Summary
Last Updated on June 19, 2019, by eNotes Editorial. Word Count: 307
In this mournful poem, the speaker comments on and responds to the tears that spring to his eyes, unbidden, as he looks on the fields during the season of autumn and thinks about his past, and those things which are dead or gone. This season is often symbolic of a particular era in a human lifeāthat of being past middle age and approaching old age and death; this symbolism seems to be used here as the speaker laments the fact that his earlier days (of spring and summer, perhaps) are long gone. He describes these bygone days as both fresh and sad: as fresh as the first glint of sunlight on the sail of a boat that brings someone up from Hades and as sad as the last ray of sunlight on the sail of a boat that takes a deceased loved one down to the underworld. These past days are also described as sad and strange, like the early morning summer song of birds to the ears of a dying man or like the sunrise shining through an open window. The dying man can recognize the beauty of these events, though they are sad because he will not be able to rise and enjoy them, and they are made strange by this combination of beauty and sadness.

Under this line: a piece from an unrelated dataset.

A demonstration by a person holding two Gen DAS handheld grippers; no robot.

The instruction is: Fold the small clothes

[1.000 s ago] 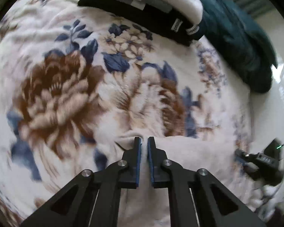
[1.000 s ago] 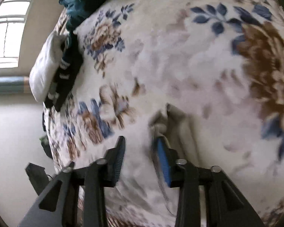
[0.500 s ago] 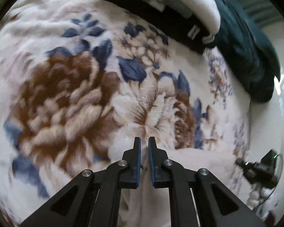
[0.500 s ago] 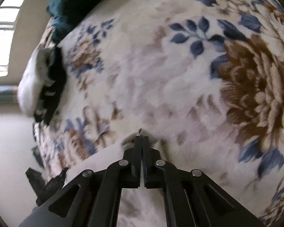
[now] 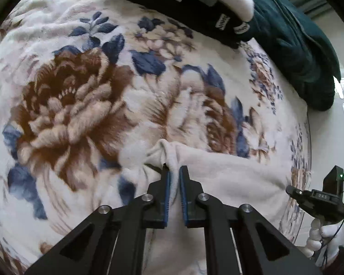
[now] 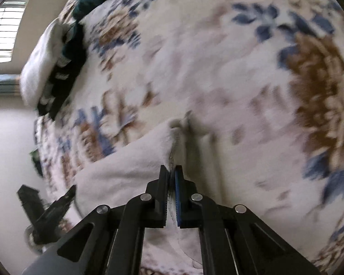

Further, these past days feel as dear as the memories of kisses bestowed by someone who has passed on and as sweet as those bestowed by someone who actually cares for someone else. Those days still feel so intense, so raw, like one's first love as well as the sad, regretful feeling of knowing that they cannot live again. The speaker, in the final line, actually calls these past days a "Death in Life" because they cannot be recaptured; they are gone forever, and they cannot come again.